Decided to use Jap hairgrass as my foreground since I had some growing emersed. They're looking quite tall at the moment after being grown immersed for some reason.




Added some US Fissidens too. First time for me.




A look at the stems behind. Rotala nanjenshan tops are turning pink. The stem on the left of it I thought was Rotala rotundifolia Red, but its different. Looks like a Limnophilla or Ludwigia. Will take a better picture later. Also, I still don't know what the fern-like stem is. Some type of Hygrophilla corymbosa I think.




Xmas moss is growing well after I fixed my dodgy chiller issues.




Ahh... how I miss pearling. Previous 2 scapes didn't pearl at all!


----------



## bonelez (13 May 2011)

Congrats flygja! A true Nature Aquarium)

What kind of wood are you using for this scape? It is pretty cool.
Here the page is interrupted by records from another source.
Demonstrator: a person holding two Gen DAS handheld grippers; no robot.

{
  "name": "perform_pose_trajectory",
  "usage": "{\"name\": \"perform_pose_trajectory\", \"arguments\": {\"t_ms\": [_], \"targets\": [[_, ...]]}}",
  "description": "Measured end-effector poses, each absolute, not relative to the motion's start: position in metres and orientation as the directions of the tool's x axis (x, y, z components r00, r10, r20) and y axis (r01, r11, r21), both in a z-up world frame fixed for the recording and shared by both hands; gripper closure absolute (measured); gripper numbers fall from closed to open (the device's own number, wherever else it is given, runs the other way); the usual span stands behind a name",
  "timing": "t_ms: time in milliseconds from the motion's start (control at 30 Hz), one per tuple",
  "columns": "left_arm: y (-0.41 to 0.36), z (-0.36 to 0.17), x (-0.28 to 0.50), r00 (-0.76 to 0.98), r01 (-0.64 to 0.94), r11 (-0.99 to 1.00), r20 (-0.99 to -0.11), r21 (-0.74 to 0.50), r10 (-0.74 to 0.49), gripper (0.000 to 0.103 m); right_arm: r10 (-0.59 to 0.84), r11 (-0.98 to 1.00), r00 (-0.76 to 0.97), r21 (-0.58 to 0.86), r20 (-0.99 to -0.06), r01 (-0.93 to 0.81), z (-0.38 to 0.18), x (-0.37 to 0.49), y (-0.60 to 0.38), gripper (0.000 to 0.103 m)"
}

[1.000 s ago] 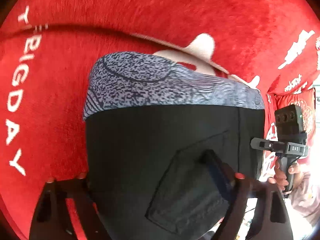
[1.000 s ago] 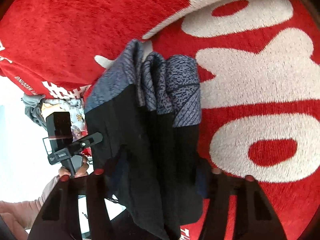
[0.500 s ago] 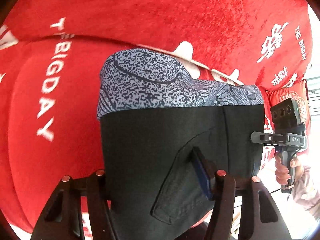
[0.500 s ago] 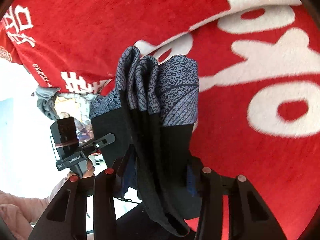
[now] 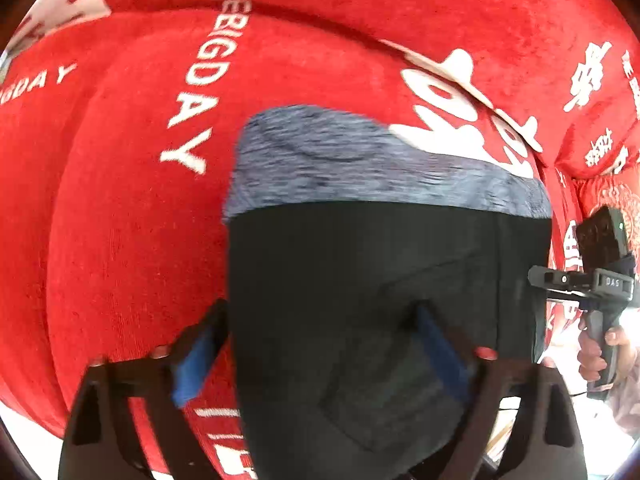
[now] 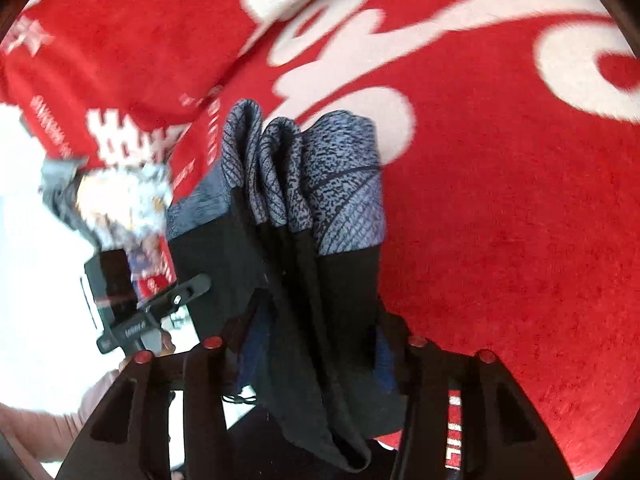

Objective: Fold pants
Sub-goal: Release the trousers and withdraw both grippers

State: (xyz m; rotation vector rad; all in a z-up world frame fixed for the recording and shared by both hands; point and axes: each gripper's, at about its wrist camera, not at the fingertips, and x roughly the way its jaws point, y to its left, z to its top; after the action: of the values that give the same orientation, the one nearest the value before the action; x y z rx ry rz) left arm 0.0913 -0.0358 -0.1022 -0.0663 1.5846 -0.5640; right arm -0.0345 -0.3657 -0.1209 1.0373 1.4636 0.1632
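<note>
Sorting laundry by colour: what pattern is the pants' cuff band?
Grey-blue with black speckles, on the pants; right wrist view.

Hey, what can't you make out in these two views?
- Left view: pants cover the left gripper, so its grip is unclear; their lower part is cut off.
- Right view: the bunched pants hide the right gripper's pads.
- Right view: pile at left edge is blurred.

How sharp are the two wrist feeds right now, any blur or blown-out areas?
Left wrist view: the pants show a motion-smeared grey band and the red blanket lettering is soft. Right wrist view: blanket print streaked, grey band fairly crisp, left edge overexposed white. Both views bend strongly at the fisheye rim.
</note>
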Motion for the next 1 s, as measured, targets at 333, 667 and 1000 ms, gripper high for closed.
{"name": "perform_pose_trajectory", "arguments": {"t_ms": [333,667,1000], "targets": [[-0.034,-0.068,0.077,-0.050,0.310,0.933,-0.983,-0.183,-0.177,0.005,0.505,0.712,0.100,0.480,-0.857,0.513,-0.086,-0.050,-0.359,0.027],[-0.055,-0.021,0.051,0.004,0.344,0.934,-0.994,-0.101,-0.109,0.002,0.409,0.758,0.076,0.385,-0.909,0.526,-0.040,-0.064,-0.338,0.021],[-0.066,0.007,0.027,-0.008,0.365,0.927,-0.996,-0.087,-0.091,0.001,0.205,0.885,0.102,0.229,-0.973,0.407,0.022,-0.056,-0.298,0.000]]}}
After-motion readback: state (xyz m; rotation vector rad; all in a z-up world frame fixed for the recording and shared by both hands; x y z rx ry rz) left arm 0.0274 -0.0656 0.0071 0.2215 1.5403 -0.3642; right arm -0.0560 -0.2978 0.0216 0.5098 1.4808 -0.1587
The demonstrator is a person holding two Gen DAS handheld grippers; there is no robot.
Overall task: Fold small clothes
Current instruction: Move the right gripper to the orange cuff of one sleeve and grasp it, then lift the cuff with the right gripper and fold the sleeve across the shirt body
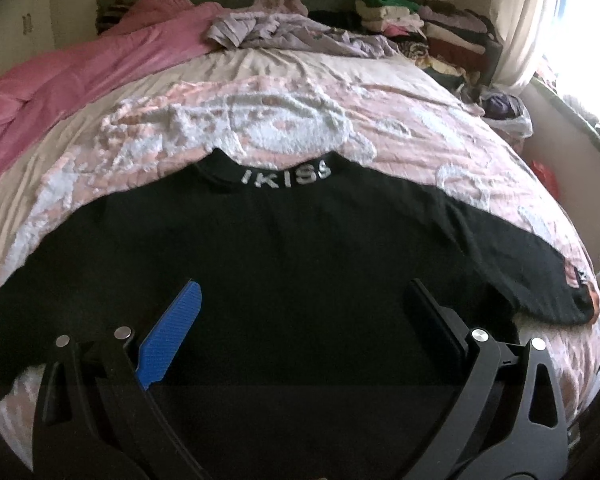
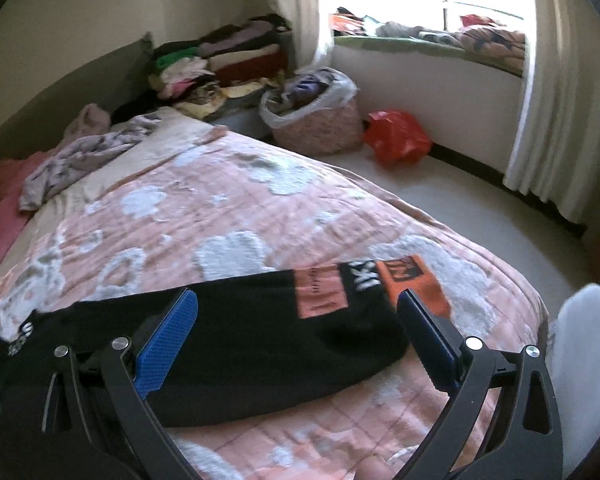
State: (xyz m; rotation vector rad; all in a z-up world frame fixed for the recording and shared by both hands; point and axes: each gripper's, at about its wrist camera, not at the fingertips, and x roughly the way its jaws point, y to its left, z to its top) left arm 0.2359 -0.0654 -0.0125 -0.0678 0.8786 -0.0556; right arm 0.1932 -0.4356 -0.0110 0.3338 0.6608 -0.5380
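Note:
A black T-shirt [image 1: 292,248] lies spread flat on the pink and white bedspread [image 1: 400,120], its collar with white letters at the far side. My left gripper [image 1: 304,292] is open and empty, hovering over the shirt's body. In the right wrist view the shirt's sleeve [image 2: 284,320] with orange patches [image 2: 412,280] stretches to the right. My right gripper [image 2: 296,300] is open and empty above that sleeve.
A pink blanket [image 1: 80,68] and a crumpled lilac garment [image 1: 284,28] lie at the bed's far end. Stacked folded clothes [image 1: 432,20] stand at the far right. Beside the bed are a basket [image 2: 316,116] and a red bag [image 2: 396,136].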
As to the hygrophila...it might be hygrophila angustifolia. It grows  quite fast and the lieves turn a bit long )

Cheers!


----------



## flygja (14 May 2011)

Thanks bonelez. I'm not sure what type of wood it is. Its one of the most common types of driftwood here in Malaysia.


----------



## Mark Evans (14 May 2011)

This looks great mate.

The fern like stem, could be maybe stellata of some kind? or i might be looking at the wrong plant.


----------



## flygja (15 May 2011)

Thanks Mark. I'm pretty sure its not Pogostemon stellata. Unless theres another type of stellata?

Currently away from home for 4 days.. gives me the worries. Fattened up the fish before i left and double checked the equipment. Still worried...


----------



## Mark Evans (15 May 2011)

flygja said:
			
		

> Currently away from home for 4 days.. gives me the worries. Fattened up the fish before i left and double checked the equipment. Still worried...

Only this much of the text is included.